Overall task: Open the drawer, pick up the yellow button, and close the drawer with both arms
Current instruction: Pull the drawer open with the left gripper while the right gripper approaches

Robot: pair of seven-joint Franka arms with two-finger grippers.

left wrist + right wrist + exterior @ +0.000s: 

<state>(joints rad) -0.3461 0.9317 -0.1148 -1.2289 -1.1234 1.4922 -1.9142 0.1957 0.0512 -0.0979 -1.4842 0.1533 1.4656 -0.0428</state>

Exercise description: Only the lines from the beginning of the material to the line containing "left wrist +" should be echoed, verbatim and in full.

Expected output:
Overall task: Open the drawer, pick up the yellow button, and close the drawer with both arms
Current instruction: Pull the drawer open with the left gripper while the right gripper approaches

Robot: pair of seven-joint Franka arms with two-finger grippers.

left wrist + right wrist + exterior @ +0.000s: 

No further output is given for this exercise.